Larguei o copo vazio no muro, acendi outro cigarro, e disse.
— Quero saber quem humilhou ela hoje, vai lá, descobre, pergunta pra dona Lurdes, pergunta pros menor, quero nome e endereço.
— Caralho, Caio, tu vai arrumar treta com os rico por causa de uma faxineira? O teu pai vai pular no teto, mano, cê tá louco.
— O meu pai não precisa saber — olhei bem no olho do Rafa, e ele entendeu, porque ele sempre entende, a gente se conhece desde pivete, desviando bala junto. — Vai, porra.
Ele foi, reclamando baixo, mas foi.
Fiquei sozinho no beco, a noite já tava escura, o céu da favela é bonito mas é triste, as estrelas aparecem mas a luz do asfalto rouba o brilho, igual os rico roubam tudo da gente, e eu pensei na Sofia de novo, na mão dela cortada, nos olhos dela que viram além, que viram algo em mim que nem eu sabia que existia. Porque quando ela me olhou, mano, ela não me viu como bandido, não me viu como herdeiro, não me viu como Caio do morro, ela me viu como gente, como ser humano, como alguém que podia ouvir o choro dela sem querer nada em troca, e ninguém nunca me olhou assim, nem meu pai, nem minha mãe, nem as mina que se jogam em mim por causa do poder.
Só ela.
Uma faxineira.
Uma mina que limpa chão dos outros e leva esporro de patroa sem revidar. Mas tinha algo mais, tinha fogo naquele olho marejado, tinha uma força que nem ela sabia que tinha, e eu, Caio, que já vi tiro, já vi morte, já vi sangue escorrer no asfalto quente, nunca vi uma parada igual aquela, nunca senti vontade de proteger alguém igual senti naquele beco.

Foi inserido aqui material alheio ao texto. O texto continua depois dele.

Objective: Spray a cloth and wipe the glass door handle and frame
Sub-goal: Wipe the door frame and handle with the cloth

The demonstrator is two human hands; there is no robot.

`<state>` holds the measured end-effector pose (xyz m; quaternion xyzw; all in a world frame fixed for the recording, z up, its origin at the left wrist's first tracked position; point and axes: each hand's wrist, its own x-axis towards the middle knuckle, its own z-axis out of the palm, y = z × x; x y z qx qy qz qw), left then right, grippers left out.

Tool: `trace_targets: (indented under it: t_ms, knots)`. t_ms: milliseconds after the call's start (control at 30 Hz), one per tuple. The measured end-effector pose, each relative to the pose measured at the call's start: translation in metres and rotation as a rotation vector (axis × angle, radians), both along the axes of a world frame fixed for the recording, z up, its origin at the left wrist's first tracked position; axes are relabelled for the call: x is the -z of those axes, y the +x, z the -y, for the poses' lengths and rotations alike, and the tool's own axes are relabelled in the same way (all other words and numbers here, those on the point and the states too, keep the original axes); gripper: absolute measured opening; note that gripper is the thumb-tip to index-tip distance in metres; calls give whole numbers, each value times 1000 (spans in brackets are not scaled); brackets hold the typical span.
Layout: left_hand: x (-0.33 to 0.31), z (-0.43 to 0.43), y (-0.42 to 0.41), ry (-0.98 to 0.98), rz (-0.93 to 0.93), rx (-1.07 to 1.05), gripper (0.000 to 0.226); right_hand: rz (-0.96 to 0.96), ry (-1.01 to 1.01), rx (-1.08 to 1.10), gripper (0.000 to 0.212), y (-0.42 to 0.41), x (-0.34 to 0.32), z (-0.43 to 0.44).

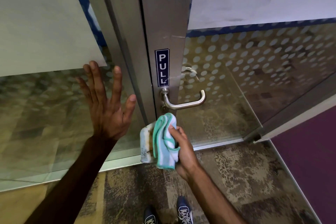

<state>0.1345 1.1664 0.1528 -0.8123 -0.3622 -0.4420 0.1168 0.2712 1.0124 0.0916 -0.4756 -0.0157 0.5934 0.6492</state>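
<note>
A brushed-metal door frame (163, 23) runs up the middle, with a blue PULL sticker (162, 67) on it. Just below the sticker a steel lever handle (183, 101) juts to the right. My right hand (183, 149) is shut on a teal-and-white striped cloth (164, 142), bunched and pressed against the frame's lower part, a little below the handle. The cloth's left fold looks stained brown. My left hand (107, 103) is open with fingers spread, flat against the fixed glass panel (45, 105) left of the frame. No spray bottle is in view.
The glass door (254, 71) with frosted dots stands to the right, a second handle (190, 72) showing behind it. Patterned carpet (236, 178) covers the floor, with purple flooring (309, 151) at right. My shoes (169, 212) are at the bottom edge.
</note>
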Motion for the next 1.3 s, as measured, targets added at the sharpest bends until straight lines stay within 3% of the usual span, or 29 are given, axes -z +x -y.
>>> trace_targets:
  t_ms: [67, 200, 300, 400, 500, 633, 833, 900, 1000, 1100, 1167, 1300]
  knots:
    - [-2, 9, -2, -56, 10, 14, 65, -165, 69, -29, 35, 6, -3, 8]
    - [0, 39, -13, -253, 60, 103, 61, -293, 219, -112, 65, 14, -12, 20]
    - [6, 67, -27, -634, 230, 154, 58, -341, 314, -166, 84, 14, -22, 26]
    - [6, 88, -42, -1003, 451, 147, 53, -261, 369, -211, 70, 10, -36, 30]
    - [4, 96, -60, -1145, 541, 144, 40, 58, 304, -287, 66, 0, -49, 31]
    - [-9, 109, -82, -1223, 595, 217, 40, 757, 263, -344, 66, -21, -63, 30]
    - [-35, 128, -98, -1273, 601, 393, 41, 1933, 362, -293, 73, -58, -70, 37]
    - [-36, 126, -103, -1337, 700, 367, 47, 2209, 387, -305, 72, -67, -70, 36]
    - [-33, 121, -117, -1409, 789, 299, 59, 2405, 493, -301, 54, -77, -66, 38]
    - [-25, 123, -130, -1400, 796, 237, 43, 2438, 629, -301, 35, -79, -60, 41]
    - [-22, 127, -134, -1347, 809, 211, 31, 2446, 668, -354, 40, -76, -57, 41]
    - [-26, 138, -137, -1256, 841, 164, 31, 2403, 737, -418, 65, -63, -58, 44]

Terminei o cigarro, joguei a bituca no chão, pisoteie com a bota, e subi a ladeira devagar, pensando nela, nos olhos dela, na voz dela falando "moço", e sorri sozinho, porque no morro eu nunca sorrio, sorrir é fraqueza, mas ali, no escuro, sem ninguém ver, eu sorri. Rafa voltou uns vinte minuto depois, ofegante, todo suado.
— É a Dona Míriam, mano, aquela do sobrado amarelo, marido advogado, a Muié é foda, mó corna, o marido trai ela com a secretária, mas ela desconta nos outros, a Sofia tava limpando a casa dela hoje, derrubou uma taça de vidro, dois pila cada uma, e a véia surtou, humilhou a mina na frente de todo mundo, fez ela catar caco com a mão, a mão da Sofia ficou toda cortada, mano, igual tu falou.
Apertei os punhos.
Duas vezes.
Soltar.
— Anota o endereço — falei, com a voz baixa, mas o Rafa já me conhece, sabe que quando falo baixo é o pior sinal.
— Caio, pensa, véi, pensa direito, o teu pai já tá puto com a treta do André, se tu arruma mais confusão com advogado, com rico, vai sobrar pra tu, vai sobrar pra nois tudo.
— Eu falei anota o endereço, porra.
Rafa anotou.
Guardei no bolso, e antes de virar as costas eu falei.
— Não vai ser agora, não vai ser amanhã, mas um dia aquela mulher vai pagar pelo que fez com a Sofia, e ninguém, nem rico, nem pobre, nem polícia, vai me impedir.
— Mas por que, Caio? Por que tu tá se importando tanto com essa mina? Tu nem conhece ela direito.
Olhei pro céu, as estrela teimando em brilhar mesmo com toda a luz da cidade, igual a Sofia teimou em levantar mesmo com toda humilhação do mundo.
— Porque, Rafa, eu nunca vi ninguém tão quebrado e tão inteiro ao mesmo tempo, ela é foda, mano, ela é mais foda do que muito homem armado que eu conheço, e eu não vou deixar ninguém pisar nela nunca mais.
Rafa ficou em silêncio, sério, aí balançou a cabeça.
— Tá, mas cê tá apaixonado ou é loucura passageira?
Nem eu sabia responder aquilo, só sabia que os olhos da Sofia tinham visto além da minha casca de bandido, tinham visto algo que eu nem sabia que existia, e agora eu não conseguia parar de pensar nela, na mão cortada, no choro sufocado, no "moço" que saiu da boca dela igual uma oração.
— Vamos embora, Rafa — falei, virando as costas pro beco, pro passado, pra tudo que eu fui até agora. — Tenho o que pensar.
E eu tinha mesmo, tinha muito o que pensar, mas uma coisa eu sabia, uma coisa era certa, o herdeiro do morro tinha encontrado a única pessoa que podia mudar tudo, ou destruir tudo, e eu não sabia qual dos dois ia ser, só sabia que queria ver ela de novo, que queria ver os olhos dela sorrindo, sem lágrima, sem corte, sem humilhação. E por ela, mano, por ela eu tava disposto a arriscar o que fosse. Porque os olhos dela viram além,
viram o que ninguém viu, e eu não podia mais fingir que não tinha visto o mesmo.